Langkah strategis untuk "mengunci" Polri adalah melalui putusan pengadilan, seperti sekarang dicoba beberapa orang dengan mengajukan permohonan ke Mahkamah Konstitusi. Sekalipun ini cukup memakan waktu, dan bersamaan membuat oknum di Polri diuntungkan, akan tetapi lebih masuk akal karena langkah demikian memang dibenarkan secara hukum.
Alternatif lain, adalah dengan mendorong para oknum polisi yang telah ditetapkan sebagai tersangka oleh Bareskrim tersebut untuk mengajukan gugatan praperadilan. Dasar gugatan adalah tidak sahnya penangkapan dan penahanan (vide Pasal 77 dst KUHAP).
Kemungkinan ujung dari gugatan ini adalah putusan hakim yang menyatakan tidak sahnya penangkapan dan penahanan yang dilakukan Polri, akan tetapi bukan tidak sah penyidikannya itu sendiri. Karena itu, andai gugatan praperadilan penangkapan dan penahanan dikabulkan hakim, proses penyidikan tetap jalan terus. Para tersangka saja yang harus dibebaskan dari tahanan--ujung-ujungnya menyusahkan penyidikan juga.
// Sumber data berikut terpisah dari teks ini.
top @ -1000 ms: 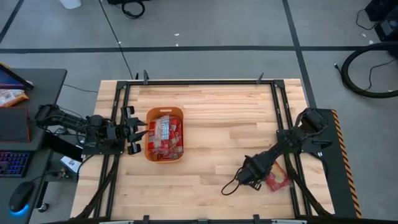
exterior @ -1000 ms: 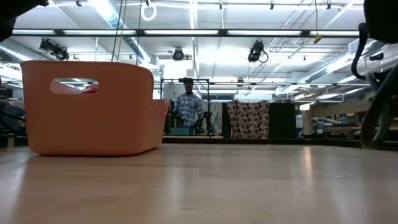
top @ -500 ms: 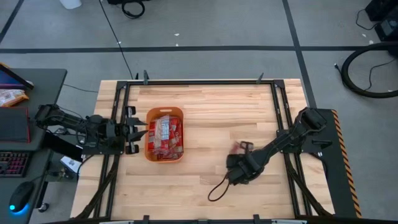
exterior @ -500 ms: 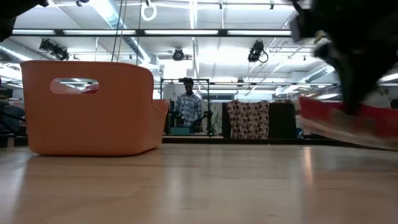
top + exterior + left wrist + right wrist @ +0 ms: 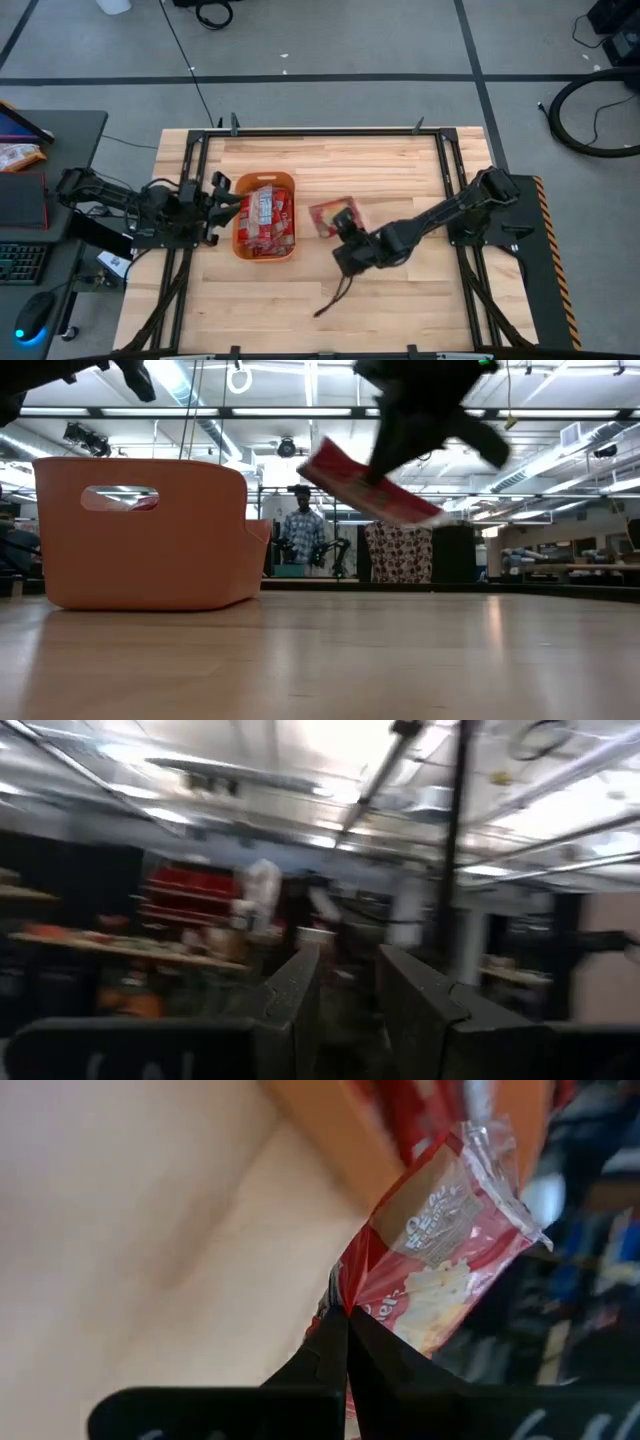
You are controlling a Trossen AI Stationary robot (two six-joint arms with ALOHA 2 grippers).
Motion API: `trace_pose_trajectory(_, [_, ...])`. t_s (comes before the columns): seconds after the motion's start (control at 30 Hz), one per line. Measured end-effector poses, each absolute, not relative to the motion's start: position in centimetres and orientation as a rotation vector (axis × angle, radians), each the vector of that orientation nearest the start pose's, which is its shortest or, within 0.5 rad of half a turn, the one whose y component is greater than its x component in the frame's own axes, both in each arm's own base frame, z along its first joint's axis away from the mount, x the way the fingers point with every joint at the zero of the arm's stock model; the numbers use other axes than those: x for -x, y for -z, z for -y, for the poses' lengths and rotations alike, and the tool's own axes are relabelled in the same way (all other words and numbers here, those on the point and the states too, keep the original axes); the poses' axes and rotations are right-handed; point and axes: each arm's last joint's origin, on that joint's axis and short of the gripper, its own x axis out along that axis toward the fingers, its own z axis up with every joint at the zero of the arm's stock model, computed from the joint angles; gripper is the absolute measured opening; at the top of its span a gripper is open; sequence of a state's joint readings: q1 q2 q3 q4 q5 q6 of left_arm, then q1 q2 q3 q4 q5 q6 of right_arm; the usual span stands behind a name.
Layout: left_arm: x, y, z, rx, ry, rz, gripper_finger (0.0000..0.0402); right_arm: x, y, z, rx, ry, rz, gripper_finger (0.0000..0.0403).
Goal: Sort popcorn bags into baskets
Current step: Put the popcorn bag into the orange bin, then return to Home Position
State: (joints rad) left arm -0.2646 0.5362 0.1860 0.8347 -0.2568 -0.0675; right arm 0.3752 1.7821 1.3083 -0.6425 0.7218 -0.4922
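The orange basket (image 5: 240,245) stands at the table's left middle with several red popcorn bags (image 5: 265,215) lying in it; it also shows in the low view (image 5: 140,550). My right gripper (image 5: 346,226) is shut on one red popcorn bag (image 5: 327,215) just right of the basket, high above the table in the low view (image 5: 370,485). My left gripper (image 5: 214,208) is open and empty at the basket's left side; its wrist view (image 5: 348,1005) looks out into the room. My right gripper pinches the bag between its two fingers at one edge (image 5: 362,1295), near a corner. The fingers come from the table's right side. The bag is lifted clear of the table and tilted, and it reaches out past the fingertips toward the basket (image 5: 345,470).
Black frame rails (image 5: 450,180) run along the table's edges. A dark cable (image 5: 333,295) trails from my right arm over the near middle. Bare wood lies between the basket and the right rail. A person (image 5: 303,530) stands far off in the room.
My right gripper has carried the popcorn bag from the table's near right corner toward the basket, going left, farther from the near edge and up. The bag, low over the table half a second ago, now hangs tilted and high above it.
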Motion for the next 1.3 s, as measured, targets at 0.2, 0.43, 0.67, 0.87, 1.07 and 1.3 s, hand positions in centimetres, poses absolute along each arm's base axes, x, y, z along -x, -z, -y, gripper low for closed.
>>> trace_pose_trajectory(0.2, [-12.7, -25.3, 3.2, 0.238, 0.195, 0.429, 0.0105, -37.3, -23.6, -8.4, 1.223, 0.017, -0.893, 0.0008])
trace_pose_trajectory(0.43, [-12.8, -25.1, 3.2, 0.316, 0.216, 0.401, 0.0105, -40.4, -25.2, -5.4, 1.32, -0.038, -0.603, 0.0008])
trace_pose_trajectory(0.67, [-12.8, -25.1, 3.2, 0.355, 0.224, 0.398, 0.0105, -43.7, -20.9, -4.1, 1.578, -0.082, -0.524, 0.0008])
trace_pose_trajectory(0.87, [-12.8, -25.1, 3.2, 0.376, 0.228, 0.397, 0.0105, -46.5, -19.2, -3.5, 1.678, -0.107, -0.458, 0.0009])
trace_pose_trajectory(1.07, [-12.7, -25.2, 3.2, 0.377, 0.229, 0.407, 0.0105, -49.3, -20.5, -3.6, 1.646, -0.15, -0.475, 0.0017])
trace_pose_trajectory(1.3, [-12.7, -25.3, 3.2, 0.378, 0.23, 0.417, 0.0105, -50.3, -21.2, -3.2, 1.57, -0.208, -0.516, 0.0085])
Ini harus diakui sebagai sisi negatif dari langkah gugatan ini.
Berikutnya, alternatif radikal untuk menghentikan arogansi Polri adalah, dengan menetapkan Kabareskrim Komjenpol Drs Sutarman Cs (lebih kurang 18 orang) sebagai tersangka, dengan sangkaan merintangi KPK melakukan penyitaan barang bukti di Markas Korlantas Mabes Polri, hari Senin-Selasa (30-31/7/2012) lalu. Pasal yang dikenakan pada Sutarman Cs adalah Pasal 21 UU No 31/1999 sebagaimana diubah dengan UU No 20/2001 tentang Pemberantasan Tindak Pidana Korupsi, yang notabene merupakan delik formil dan unsur-unsurnya diyakini telah terpenuhi.
Alternatif langkah radikal di atas otomatis akan mempertentangkan vis-a-vis KPK dengan Polri cq. Bareksrim. "Perang" frontal tak terelakan. Karena itu, penulis menyangsikan KPK berani melakukan langkah heroik ini. Apalagi telah ada pernyataan politis dari SBY dan Menkopolkam untuk tidak mengedepankan pertentangan.
Alternatif cukup tersedia. Selebihnya adalah keberanian.